▸ Dataset section
=== Section Start ===
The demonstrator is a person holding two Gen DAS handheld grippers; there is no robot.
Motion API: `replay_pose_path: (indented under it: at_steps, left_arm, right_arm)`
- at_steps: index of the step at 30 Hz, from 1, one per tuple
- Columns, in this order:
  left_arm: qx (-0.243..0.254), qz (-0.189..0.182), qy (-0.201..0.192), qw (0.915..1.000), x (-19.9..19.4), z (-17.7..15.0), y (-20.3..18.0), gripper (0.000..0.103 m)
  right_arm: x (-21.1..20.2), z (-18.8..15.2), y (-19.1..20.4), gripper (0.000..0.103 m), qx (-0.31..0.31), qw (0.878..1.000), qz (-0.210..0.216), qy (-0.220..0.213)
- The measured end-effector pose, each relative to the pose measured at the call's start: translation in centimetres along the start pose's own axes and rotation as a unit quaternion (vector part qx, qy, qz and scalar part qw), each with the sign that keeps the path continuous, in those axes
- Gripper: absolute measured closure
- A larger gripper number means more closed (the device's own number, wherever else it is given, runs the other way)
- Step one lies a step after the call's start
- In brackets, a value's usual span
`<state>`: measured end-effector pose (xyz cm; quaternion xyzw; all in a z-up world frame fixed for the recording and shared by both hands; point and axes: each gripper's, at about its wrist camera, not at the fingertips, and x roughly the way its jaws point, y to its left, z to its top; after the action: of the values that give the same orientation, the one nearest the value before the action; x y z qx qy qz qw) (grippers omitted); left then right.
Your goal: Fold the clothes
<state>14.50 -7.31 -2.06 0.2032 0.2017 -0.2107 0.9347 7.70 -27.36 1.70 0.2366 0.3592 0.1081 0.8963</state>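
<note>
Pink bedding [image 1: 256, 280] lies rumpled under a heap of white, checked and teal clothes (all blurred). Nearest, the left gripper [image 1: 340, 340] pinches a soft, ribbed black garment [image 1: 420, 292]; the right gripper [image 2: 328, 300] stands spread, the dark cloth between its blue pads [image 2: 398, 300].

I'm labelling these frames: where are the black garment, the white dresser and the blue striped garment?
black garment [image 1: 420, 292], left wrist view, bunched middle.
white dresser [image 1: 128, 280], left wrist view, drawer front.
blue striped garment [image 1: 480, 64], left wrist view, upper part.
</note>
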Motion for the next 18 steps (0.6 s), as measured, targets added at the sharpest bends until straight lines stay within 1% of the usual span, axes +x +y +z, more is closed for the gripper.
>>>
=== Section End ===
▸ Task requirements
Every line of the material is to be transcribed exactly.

▸ Written answer
The demonstrator is a person holding two Gen DAS handheld grippers; there is no robot.
Motion API: `replay_pose_path: (indented under it: at_steps, left_arm, right_arm)`
- at_steps: index of the step at 30 Hz, from 1, one per tuple
- Columns, in this order:
  left_arm: qx (-0.243..0.254), qz (-0.189..0.182), qy (-0.201..0.192), qw (0.915..1.000), x (-19.9..19.4), z (-17.7..15.0), y (-20.3..18.0), gripper (0.000..0.103 m)
  right_arm: x (-21.1..20.2), z (-18.8..15.2), y (-19.1..20.4), gripper (0.000..0.103 m), qx (-0.31..0.31), qw (0.878..1.000), qz (-0.210..0.216), qy (-0.220..0.213)
- The measured end-effector pose, each relative to the pose measured at the call's start: translation in centimetres along the start pose's own axes and rotation as a unit quaternion (vector part qx, qy, qz and scalar part qw), each with the sign that keeps the path continuous, in those axes
- Gripper: absolute measured closure
- A larger gripper number means more closed (the device's own number, wherever else it is given, runs the other way)
- Step one lies a step after the call's start
- In brackets, a value's usual span
`<state>`: measured end-effector pose (xyz cm; quaternion xyzw; all in a z-up world frame fixed for the recording and shared by both hands; point and axes: each gripper's, at about its wrist camera, not at the fingertips, and x roughly the way its jaws point, y to its left, z to its top; after the action: of the values that give the same orientation, the one nearest the value before the action; x y z qx qy qz qw) (grippers omitted); left then right.
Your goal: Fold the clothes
<state>14.50 -7.31 -2.06 0.2032 0.2017 -0.2107 0.9347 7.70 -27.36 1.70 0.2366 0.3592 0.1081 0.8963</state>
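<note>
Pink bedding [image 1: 256, 280] lies rumpled under a heap of white, checked and teal clothes (all blurred). Nearest, the left gripper [image 1: 340, 340] pinches a soft, ribbed black garment [image 1: 420, 292]; the right gripper [image 2: 328, 300] stands spread, the dark cloth between its blue pads [image 2: 398, 300].

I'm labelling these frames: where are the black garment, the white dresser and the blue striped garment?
black garment [image 1: 420, 292], left wrist view, bunched middle.
white dresser [image 1: 128, 280], left wrist view, drawer front.
blue striped garment [image 1: 480, 64], left wrist view, upper part.
</note>
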Motion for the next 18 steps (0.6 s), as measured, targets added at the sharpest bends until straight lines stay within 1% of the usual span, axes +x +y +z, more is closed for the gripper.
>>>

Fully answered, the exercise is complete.